La confiance précède toujours la crise. Elle va rarement naître à la faveur de celle-ci. C’est généralement parce que le climat de confiance préexiste qu’il est possible de rassurer l'opinion publique. Dans le contexte actuel chaotique, l'heure est plutôt à la défiance, on l'aura compris. Emmanuel Macron le sait. Il sait également qu'en tant que chef de l'État il est la personne vers qui la Nation se tourne pour comprendre les enjeux et le cap à suivre. Avant même de s'exprimer sur le fond des mesures prises, pour être audible et donc écouté, il doit délivrer un message empathique à l'adresse des Français. Il doit montrer qu'il comprend et reconnaît leur souffrance, leurs angoisses ainsi que les efforts déjà réalisés. En prenant quelques exemples "archétypaux" pour illustrer son propos : le cas des personnes âgées plus isolées encore qu'à l'accoutumée ou bien encore celui des indépendants qui pâtissent de la violence économique de la situation. Les personnels soignants, héros du quotidien, éreintés déjà depuis le premier confinement. Les moins aisés financièrement pour qui, à la peine du temps d'enfermement, s'ajoute celui du peu d'espace.
2Montrer que la décision est inéluctable : "Le virus progresse de manière fulgurante en France, comme partout en Europe"
Dans cette deuxième partie du discours il s'agira que faire comprendre que les choix qui sont aujourd'hui ceux du président, épaulé par son gouvernement, sont inéluctables au regard de la situation actuelle en France et en Europe. Il s'agira de donner sa version du récit en faisant part des premiers faits vérifiés, vérifiables et mis à jour. C'est le point "courbe propagation de la maladie". Les exemples internationaux et mesures actées par les gouvernements d'autres pays serviront alors à appuyer la démarche envisagée pour entrer sur le terrain de la rationalité. Non, cette décision n'est pas juste celle du chef de l'État : "nous sommes tous concernés" risque-t-on d'entendre. Partout en Europe, des décisions sont prises dans le même sens pour tenter de freiner la progression de ce terrible virus avant que l'on ne trouve un vaccin. Emmanuel Macron ne manquera pas également de communiquer sur les actions qui ont déjà été menées, les effets des premières mesures engagées, de communiquer sur les dispositifs existants pour tenter d'endiguer les effets de cette pandémie. Avant de revenir sur le point précis des écoles et expliquer pourquoi ces dernières resteront vraisemblablement ouvertes pour permettre aux Français de télétravailler.
3En appeler à la solidarité de tous les Français : "Ensemble, nous pouvons enrayer cette progression et affronter cette épreuve"

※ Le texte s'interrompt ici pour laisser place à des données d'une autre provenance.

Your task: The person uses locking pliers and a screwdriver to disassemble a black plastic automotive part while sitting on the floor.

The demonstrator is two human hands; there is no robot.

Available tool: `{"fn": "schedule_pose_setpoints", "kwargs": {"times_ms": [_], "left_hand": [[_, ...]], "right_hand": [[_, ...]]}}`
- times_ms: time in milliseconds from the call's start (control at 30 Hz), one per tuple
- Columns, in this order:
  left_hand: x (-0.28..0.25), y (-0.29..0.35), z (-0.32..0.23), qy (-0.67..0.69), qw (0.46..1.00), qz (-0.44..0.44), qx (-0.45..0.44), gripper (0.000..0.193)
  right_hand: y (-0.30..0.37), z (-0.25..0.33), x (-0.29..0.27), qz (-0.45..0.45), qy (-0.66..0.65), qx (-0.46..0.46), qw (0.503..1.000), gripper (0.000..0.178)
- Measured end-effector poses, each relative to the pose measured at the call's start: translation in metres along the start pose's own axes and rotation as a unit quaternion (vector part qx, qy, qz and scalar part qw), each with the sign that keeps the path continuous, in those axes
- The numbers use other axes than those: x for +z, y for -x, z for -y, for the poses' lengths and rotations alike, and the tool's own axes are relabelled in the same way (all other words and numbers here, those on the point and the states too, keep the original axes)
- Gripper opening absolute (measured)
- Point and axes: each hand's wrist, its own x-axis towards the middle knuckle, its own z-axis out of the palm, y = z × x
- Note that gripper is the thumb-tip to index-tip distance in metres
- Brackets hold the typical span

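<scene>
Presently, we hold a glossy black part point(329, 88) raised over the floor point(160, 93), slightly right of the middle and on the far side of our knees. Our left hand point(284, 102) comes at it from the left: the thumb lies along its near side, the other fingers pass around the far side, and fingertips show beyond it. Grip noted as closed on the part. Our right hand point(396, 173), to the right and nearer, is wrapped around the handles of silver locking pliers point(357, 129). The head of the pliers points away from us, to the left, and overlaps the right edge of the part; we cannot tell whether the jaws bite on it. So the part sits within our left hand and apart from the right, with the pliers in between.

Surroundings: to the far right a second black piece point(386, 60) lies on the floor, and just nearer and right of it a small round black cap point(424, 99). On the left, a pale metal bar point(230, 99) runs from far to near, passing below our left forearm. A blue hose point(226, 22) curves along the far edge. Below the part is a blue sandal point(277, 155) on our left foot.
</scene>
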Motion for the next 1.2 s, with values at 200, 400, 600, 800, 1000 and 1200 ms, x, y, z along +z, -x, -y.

Lors de cette troisième étape, il s'agira de pointer l'attitude individuelle à préempter, les efforts collectifs à mener et les objectifs communs à poursuivre. "C'est en se disciplinant et en respectant les consignes que tous ensemble nous pourrons réussir cette bataille" pourra-t-on entendre en substance. Nous avons réussi à affronter la première vague, nous franchirons cette seconde vague en restant unis et forts. Voilà le message résumé. Le tout en annonçant les prochaines étapes, le calendrier fixé pour donner de la visibilité sur l'action menée. L’exercice consiste après avoir identifié et nommé les dangers et les menaces de les transformer en risques : un risque est rationalisé, il est possible de développer des réflexes pour s’en prémunir ou limiter ses impacts. Le but de cet exercice est de mettre à distance la peur des Français en leur présentant les risques et en désignant ce qu'ils peuvent accomplir collectivement.
Quoi qu'il en soit, chaque mot, chaque terme utilisé par le président de la République sera disséqué, analysé, commenté par les experts habitués des plateaux tv. Mais, l'opinion publique, elle, sait que progresser, c'est changer d'erreur. Elle jugera Emmanuel Macron à l'aune de sa capacité à répondre aux inquiétudes des Français tout en les sensibilisant sur le risque en cours, à démontrer sa capacité d'action, de transparente et d'ouverture, tout en assumant ses responsabilités. En d'autres termes, prendre la main sur le récit, présenté comme objectif et rationnel, pour ne laisser personne d'autre le faire pour lui. Si possible avant 2022.